La vida nunca se nos presenta como acabada. Y esto aplica tanto a las cosas de la vida pública como a las de la íntima. Ahora se negocian los Presupuestos Generales del Estado, ayer unos cuantos eligieron presidente a Trump y luego a Biden, y mañana un nuevo volcán entrará en erupción. Pero ahora también algún joven sufre un ataque de ansiedad, ayer un sacerdote experimentó una dura crisis de fe y mañana algún abuelo temblará de miedo ante la perspectiva de la muerte. Y, en todos los casos, el hilo conductor fue, es y será el mismo: la realidad se nos impone en construcción, como proyecto o, mejor -ojalá-, como misión.
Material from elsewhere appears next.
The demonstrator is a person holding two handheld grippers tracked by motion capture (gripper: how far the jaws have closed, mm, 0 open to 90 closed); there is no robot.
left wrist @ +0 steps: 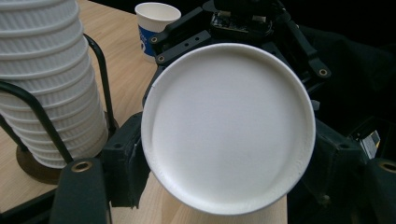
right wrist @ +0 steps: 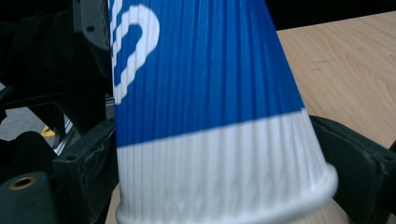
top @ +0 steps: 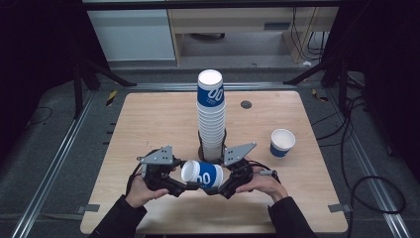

Solo descubriéndonos peregrinos podremos descifrar algún misterio, uno pequeño, quizá; o al menos aprenderemos a convivir con él. Solo así podremos abrazar de algún modo las dudas grandes y pequeñas que, con el paso del tiempo, van irrumpiendo en nuestras frágiles seguridades. El peregrino camina hacia algún sitio, es un moverse hacia, que ya es mucho. De hecho, lo es todo. Si caminamos con un rumbo, entonces ya no estamos de paso, entonces ya no somos esa bolsa de plástico movida absurdamente por el viento y la electricidad. O por mi propio deseo, impulso, jaqueca, neura, trastorno, emoción o derrota.
Pero, ¿cómo descubrir que la vida es un ir con sentido y compartido? Quizá la propia experiencia pueda darnos alguna pista. Nuestra biografía, pensada en silencio, despacio, debe devolvernos a una certeza insistente: no todo depende de mí -casi nada, en realidad-, nada empieza y acaba en mí y, por tanto, la clave de la vida no puede estar en mí. Esta realidad indiscutible nos lleva necesariamente a un viaje hacia fuera, a una cierta emancipación de nuestras frustraciones. Nos pone en salida. Y, al hacerlo, al salir de los muros de piedra y hueso de mi mismidad, encontramos que no estamos solos. Que nuestras libertades están permanentemente entrelazadas, dialogan entre ellas, ceden, se ajustan con natural flexibilidad.
Y al salir de mí mismo y ponerme en camino descubriré que puedo fiarme de mis compañeros de viaje. Pocas cosas hay más transformadoras que romper el paradigma de la sospecha. Y hacerlo es sorprendentemente fácil: basta con asumir nuestra pequeñez, nuestras flaquezas y heridas. Si yo soy así, ¿por qué el otro va a ser mejor? Solo ante el espejo y la conciencia, a uno no le queda más que liberar a los demás de la obligación de ser perfectos.
Pero volvamos al camino. Ahora que sabemos que no estamos solos, vamos descubriendo las huellas de quienes nos han precedido. Y que nos van guiando a derecha y a izquierda, recordándonos que, no solo no estamos solos hoy, sino que no lo estuvimos nunca: nuestros mayores nos precedieron en este ir viviendo, en este vivir en misión. Podemos confiar en la hondura de las huellas que el camino nos muestra. Aquí un abuelo que desertó del odio, allí un padre que eligió con sabiduría, allá una madre que acogió mi existir.
Claro que en este vivir en gerundio -este caminar compartido y con sentido- hay dificultades. Y, a veces, el camino torna en desierto. Que puede durar mucho, una hora o 40 días. Desiertos hacia dentro -me frustro, me pierdo, me hundo-, desiertos hacia fuera -te frustro, hago que te pierdas, te empujo- que nos harán dudar de nuestro destino. Pero es entonces cuando deberemos agarrarnos a la brújula y volver la mirada al norte. Bracear entre la niebla, buscar la luz del faro y combatir el noble combate. Uno debe ser fiel a aquello para lo que ha sido convocado. Pero, ¿y qué misión es esa?, ¿quién me llama? Nadie puede responder a esas preguntas por ti. Pero lo que es seguro es que la respuesta te/nos llevará toda la vida. Un ir viviendo hacia la última palabra, que no es muerte.